Shortages of key components cost Hypercom Corp. $6 million in revenue in the second quarter despite strong demand for point of sale terminals and payments services.
The Scottsdale, Ariz., company reported a loss of $1.3 million, compared with a $1.3 million profit for the second quarter of 2009. Hypercom's revenue fell 1.6%, to $103.9 million.
The shortages have pushed production lead times from six to eight weeks to between 18 and 22 weeks, Hypercom said.
Tom Sabol, Hypercom's chief financial officer, now is overseeing its supply chain in an effort to correct the situation.
Hypercom's semiconductor manufacturers and distributors, and other suppliers reneged on some of their commitments during the quarter, Sabol told analysts during a conference call Wednesday.
"We are focusing on improving our visibility with key suppliers and with our [electronic manufacturing services] partners to ensure the availability of components in order to timely build and ship products," Sabol said.
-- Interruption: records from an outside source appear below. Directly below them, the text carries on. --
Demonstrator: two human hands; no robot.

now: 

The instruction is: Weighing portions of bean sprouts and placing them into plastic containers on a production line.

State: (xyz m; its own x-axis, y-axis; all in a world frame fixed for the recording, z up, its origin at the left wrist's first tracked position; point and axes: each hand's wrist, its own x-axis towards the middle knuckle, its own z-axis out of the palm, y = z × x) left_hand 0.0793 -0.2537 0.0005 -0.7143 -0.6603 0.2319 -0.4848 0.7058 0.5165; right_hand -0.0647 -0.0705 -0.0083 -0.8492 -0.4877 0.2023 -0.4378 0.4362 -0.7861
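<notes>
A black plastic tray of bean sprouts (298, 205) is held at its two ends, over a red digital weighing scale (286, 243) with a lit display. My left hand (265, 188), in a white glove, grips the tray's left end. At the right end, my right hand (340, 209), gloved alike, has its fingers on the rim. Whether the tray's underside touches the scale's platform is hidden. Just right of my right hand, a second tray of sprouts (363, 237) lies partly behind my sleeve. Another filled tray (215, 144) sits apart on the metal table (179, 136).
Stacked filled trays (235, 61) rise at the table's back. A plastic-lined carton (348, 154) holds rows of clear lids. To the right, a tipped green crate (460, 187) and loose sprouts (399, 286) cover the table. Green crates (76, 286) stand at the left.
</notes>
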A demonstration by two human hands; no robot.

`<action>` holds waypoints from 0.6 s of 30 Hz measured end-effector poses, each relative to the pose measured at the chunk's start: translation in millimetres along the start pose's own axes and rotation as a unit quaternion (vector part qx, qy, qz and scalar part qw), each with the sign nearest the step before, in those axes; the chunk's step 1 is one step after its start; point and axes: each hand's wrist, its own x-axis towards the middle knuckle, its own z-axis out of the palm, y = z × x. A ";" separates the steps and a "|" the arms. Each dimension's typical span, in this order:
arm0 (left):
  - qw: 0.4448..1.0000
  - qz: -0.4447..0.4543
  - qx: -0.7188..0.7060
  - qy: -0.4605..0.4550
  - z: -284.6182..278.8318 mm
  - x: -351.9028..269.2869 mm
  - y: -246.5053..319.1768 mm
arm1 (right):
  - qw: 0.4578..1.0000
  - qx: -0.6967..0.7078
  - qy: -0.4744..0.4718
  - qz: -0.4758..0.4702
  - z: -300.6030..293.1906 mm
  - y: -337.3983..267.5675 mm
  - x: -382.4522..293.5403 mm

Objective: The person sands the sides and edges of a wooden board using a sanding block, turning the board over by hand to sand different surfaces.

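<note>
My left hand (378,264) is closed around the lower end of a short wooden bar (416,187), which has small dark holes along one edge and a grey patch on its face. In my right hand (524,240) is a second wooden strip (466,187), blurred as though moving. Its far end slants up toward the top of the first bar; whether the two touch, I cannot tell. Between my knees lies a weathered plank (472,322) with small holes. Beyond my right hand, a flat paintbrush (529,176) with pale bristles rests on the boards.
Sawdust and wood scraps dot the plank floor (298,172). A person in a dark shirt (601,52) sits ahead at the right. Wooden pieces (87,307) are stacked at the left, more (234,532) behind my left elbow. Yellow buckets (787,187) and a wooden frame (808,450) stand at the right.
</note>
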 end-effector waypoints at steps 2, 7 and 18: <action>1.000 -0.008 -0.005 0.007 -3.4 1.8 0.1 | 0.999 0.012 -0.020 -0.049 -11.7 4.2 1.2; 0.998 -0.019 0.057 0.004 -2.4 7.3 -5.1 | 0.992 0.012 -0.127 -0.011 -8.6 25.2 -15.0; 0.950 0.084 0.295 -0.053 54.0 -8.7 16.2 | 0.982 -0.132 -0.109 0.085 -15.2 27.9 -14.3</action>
Actions that are being taken now to correct the shortage situation likely will minimize the impact on Hypercom's third-quarter revenue, he said.
The component shortage also affected Hypercom's profit margin for the quarter, because some sales in higher-margin markets could not be made, Sabol said.
Analysts were not impressed by the results.
"Overall, Hypercom's results were a little disappointing in terms of revenue and gross margins, but lower operating expenses mostly made up for that," said Gil Luria, a vice president of equity research at Wedbush Securities.
"The component shortage was the biggest issue as they had a significant amount of merchandise ready to go and missing only one to two semi-related components."
Still, strong demand for Hypercom's products is a good sign, said Robert Dodd, an analyst at Morgan Keegan & Co. "That's a plus," Dodd said. "It's unclear if that it is a broad-based pickup or pent-up demand."
However, Dodd expressed concern about the component shortages. "They've been trying to fix it and so far they haven't managed to pull it off," he said. "They're convinced they're going to fix it this time."
Sabol said he is hopeful. "We are working with all of our key suppliers to ensure that we have assured supply associated with our forecast with our sales volumes," he told analysts.
Hypercom also had a $2 million foreign exchange charge that affected revenue.
Regionally, revenue growth was mixed in the quarter.
Hypercom's revenue in the Americas fell 9.1%, to $32.9 million. Revenue in Northern Europe fell 5%, to $23 million.
Southern Europe had the best revenue growth, 7%, to $33.8 million. Revenue in the Asia-Pacific region increased 3.7%, to $14.1 million.